• [Required work]: The complete data, repeated exactly, should form your response.

• [Data section]:
-*-*-

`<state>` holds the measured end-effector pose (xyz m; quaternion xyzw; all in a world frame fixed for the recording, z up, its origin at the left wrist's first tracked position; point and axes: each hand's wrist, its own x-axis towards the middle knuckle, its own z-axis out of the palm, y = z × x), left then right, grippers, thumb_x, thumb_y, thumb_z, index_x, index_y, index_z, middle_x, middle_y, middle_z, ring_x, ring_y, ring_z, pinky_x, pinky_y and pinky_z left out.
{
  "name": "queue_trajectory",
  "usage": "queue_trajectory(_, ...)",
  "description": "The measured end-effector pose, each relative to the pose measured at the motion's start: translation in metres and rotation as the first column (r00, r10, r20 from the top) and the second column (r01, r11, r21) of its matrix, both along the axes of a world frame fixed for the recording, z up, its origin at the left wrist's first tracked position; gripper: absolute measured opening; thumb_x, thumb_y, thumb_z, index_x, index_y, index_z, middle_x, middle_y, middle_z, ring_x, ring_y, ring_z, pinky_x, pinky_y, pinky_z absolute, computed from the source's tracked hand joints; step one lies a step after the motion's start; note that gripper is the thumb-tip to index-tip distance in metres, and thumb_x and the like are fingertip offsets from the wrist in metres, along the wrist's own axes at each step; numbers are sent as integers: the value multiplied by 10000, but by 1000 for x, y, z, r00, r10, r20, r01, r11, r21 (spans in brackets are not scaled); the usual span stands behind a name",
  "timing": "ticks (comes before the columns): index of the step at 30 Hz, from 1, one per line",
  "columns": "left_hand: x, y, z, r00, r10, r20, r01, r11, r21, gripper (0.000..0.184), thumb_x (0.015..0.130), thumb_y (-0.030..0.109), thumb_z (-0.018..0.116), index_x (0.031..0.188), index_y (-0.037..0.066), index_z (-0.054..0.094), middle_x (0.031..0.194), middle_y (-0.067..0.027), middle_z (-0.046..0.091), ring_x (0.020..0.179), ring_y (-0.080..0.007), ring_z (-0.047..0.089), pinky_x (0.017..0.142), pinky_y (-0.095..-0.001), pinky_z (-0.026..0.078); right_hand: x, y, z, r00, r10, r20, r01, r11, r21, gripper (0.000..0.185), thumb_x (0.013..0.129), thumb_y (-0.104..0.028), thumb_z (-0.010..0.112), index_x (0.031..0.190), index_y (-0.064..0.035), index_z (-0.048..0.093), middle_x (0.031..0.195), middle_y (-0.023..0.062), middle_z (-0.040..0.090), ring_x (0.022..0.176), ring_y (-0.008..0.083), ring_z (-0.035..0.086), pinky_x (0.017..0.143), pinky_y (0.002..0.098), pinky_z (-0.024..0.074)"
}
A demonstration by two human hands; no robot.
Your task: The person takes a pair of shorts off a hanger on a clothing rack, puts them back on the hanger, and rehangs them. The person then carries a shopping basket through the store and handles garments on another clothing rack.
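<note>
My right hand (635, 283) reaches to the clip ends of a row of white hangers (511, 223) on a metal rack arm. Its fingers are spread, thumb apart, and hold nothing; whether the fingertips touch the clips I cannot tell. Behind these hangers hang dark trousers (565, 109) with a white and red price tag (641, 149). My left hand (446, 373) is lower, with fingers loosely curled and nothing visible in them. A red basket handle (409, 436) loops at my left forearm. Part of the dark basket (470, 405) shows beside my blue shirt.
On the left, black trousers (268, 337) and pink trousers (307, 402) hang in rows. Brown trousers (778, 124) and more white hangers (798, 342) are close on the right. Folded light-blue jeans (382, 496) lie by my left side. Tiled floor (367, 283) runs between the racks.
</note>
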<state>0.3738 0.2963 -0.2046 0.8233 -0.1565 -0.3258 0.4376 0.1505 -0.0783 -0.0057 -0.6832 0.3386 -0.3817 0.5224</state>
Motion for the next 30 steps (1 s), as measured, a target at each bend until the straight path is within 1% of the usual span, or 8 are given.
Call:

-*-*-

• [Answer]:
`<state>` holds the measured end-effector pose (xyz m; quaternion xyzw; all in a world frame fixed for the recording, z up, its origin at the left wrist's first tracked position; point and axes: each hand's wrist, its own x-axis towards the middle knuckle, its own z-axis out of the palm, y = z × x), left then right, grippers, thumb_x, thumb_y, thumb_z, index_x, index_y, index_z, middle_x, middle_y, middle_z, ring_x, ring_y, ring_z, pinky_x, pinky_y and pinky_z left out.
{
  "name": "queue_trajectory",
  "usage": "queue_trajectory(_, ...)",
  "description": "The measured end-effector pose, each relative to the pose measured at the motion's start: translation in metres and rotation as the first column (r00, r10, r20 from the top) and the second column (r01, r11, r21) of its matrix, both along the axes of a world frame fixed for the recording, z up, its origin at the left wrist's first tracked position; gripper: absolute measured opening; thumb_x, thumb_y, thumb_z, index_x, index_y, index_z, middle_x, middle_y, middle_z, ring_x, ring_y, ring_z, pinky_x, pinky_y, pinky_z absolute, computed from the source's tracked hand joints; step one lies a step after the motion's start; note that gripper is the thumb-tip to index-tip distance in metres, and thumb_x and the like are fingertip offsets from the wrist in metres, along the wrist's own axes at each step; numbers are sent as integers: the value multiplied by 10000, but by 1000 for x, y, z, r00, r10, r20, r01, r11, r21 (spans in brackets are not scaled); the usual span stands behind a name",
  "timing": "ticks (comes before the columns): index of the step at 30 Hz, from 1, one per line",
  "columns": "left_hand: x, y, z, r00, r10, r20, r01, r11, r21, gripper (0.000..0.184), thumb_x (0.015..0.130), thumb_y (-0.030..0.109), thumb_z (-0.018..0.116), index_x (0.031..0.188), index_y (-0.037..0.066), index_z (-0.054..0.094), middle_x (0.031..0.194), middle_y (-0.067..0.027), middle_z (-0.046..0.091), ring_x (0.020..0.179), ring_y (-0.080..0.007), ring_z (-0.047..0.089), pinky_x (0.017..0.142), pinky_y (-0.095..-0.001), pinky_z (-0.026..0.078); right_hand: x, y, z, r00, r10, r20, r01, r11, r21, gripper (0.000..0.185), thumb_x (0.013..0.129), thumb_y (-0.104..0.028), thumb_z (-0.010..0.112), index_x (0.031..0.190), index_y (-0.064..0.035), index_z (-0.048..0.093), middle_x (0.031..0.195), middle_y (-0.023..0.062), middle_z (-0.040..0.090), ring_x (0.022..0.176), ring_y (-0.008..0.083), ring_z (-0.035..0.086), pinky_x (0.017..0.143), pinky_y (0.002..0.098), pinky_z (-0.024..0.074)"
}
A demonstration by two human hands; no robot.
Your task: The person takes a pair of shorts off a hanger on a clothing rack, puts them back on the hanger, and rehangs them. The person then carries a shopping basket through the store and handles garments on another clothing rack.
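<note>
My right hand (635, 283) reaches to the clip ends of a row of white hangers (511, 223) on a metal rack arm. Its fingers are spread, thumb apart, and hold nothing; whether the fingertips touch the clips I cannot tell. Behind these hangers hang dark trousers (565, 109) with a white and red price tag (641, 149). My left hand (446, 373) is lower, with fingers loosely curled and nothing visible in them. A red basket handle (409, 436) loops at my left forearm. Part of the dark basket (470, 405) shows beside my blue shirt.
On the left, black trousers (268, 337) and pink trousers (307, 402) hang in rows. Brown trousers (778, 124) and more white hangers (798, 342) are close on the right. Folded light-blue jeans (382, 496) lie by my left side. Tiled floor (367, 283) runs between the racks.
</note>
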<state>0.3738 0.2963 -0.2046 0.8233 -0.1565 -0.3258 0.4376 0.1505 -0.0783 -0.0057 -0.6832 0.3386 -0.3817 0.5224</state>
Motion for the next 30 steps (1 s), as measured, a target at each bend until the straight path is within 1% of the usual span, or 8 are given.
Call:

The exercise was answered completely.